YOUR ASSIGNMENT.
Every word of the data below has to be copied faithfully.

RECORDED DATA.

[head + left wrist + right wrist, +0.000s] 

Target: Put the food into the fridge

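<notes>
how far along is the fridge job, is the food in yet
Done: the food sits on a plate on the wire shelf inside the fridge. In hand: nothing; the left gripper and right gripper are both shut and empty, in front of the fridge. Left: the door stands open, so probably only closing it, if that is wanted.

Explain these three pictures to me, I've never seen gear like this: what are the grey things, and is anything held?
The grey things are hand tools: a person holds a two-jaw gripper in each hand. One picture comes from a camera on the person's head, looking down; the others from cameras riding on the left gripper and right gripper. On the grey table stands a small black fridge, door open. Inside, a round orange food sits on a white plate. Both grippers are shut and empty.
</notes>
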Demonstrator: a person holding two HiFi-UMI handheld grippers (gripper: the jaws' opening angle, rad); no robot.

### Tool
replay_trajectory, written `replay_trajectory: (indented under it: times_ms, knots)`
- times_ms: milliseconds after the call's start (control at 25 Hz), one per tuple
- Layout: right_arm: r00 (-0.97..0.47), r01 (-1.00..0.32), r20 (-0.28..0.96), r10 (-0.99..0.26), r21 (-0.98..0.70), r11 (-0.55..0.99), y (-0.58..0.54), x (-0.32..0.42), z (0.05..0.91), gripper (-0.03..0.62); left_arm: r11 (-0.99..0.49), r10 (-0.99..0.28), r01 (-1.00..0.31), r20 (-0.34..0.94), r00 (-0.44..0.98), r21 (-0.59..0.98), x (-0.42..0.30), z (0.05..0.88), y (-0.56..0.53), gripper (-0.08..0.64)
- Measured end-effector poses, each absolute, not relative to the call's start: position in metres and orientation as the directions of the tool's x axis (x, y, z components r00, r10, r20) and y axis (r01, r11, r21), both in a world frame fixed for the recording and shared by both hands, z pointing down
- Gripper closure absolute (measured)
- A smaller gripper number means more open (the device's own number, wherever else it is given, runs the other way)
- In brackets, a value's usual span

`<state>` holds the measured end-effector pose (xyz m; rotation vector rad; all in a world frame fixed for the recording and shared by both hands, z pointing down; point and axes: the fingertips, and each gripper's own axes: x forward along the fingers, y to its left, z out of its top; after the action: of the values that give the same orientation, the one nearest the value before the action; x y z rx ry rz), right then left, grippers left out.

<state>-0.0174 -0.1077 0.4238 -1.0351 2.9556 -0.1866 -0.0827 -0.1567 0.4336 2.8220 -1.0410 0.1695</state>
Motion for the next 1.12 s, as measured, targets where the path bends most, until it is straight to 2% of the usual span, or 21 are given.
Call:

SOLUTION BELOW.
[head + left wrist + right wrist, +0.000s] 

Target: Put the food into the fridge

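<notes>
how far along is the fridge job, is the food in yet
Done: the food sits on a plate on the wire shelf inside the fridge. In hand: nothing; the left gripper and right gripper are both shut and empty, in front of the fridge. Left: the door stands open, so probably only closing it, if that is wanted.

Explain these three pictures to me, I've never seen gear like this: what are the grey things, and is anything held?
The grey things are hand tools: a person holds a two-jaw gripper in each hand. One picture comes from a camera on the person's head, looking down; the others from cameras riding on the left gripper and right gripper. On the grey table stands a small black fridge, door open. Inside, a round orange food sits on a white plate. Both grippers are shut and empty.
</notes>
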Demonstrator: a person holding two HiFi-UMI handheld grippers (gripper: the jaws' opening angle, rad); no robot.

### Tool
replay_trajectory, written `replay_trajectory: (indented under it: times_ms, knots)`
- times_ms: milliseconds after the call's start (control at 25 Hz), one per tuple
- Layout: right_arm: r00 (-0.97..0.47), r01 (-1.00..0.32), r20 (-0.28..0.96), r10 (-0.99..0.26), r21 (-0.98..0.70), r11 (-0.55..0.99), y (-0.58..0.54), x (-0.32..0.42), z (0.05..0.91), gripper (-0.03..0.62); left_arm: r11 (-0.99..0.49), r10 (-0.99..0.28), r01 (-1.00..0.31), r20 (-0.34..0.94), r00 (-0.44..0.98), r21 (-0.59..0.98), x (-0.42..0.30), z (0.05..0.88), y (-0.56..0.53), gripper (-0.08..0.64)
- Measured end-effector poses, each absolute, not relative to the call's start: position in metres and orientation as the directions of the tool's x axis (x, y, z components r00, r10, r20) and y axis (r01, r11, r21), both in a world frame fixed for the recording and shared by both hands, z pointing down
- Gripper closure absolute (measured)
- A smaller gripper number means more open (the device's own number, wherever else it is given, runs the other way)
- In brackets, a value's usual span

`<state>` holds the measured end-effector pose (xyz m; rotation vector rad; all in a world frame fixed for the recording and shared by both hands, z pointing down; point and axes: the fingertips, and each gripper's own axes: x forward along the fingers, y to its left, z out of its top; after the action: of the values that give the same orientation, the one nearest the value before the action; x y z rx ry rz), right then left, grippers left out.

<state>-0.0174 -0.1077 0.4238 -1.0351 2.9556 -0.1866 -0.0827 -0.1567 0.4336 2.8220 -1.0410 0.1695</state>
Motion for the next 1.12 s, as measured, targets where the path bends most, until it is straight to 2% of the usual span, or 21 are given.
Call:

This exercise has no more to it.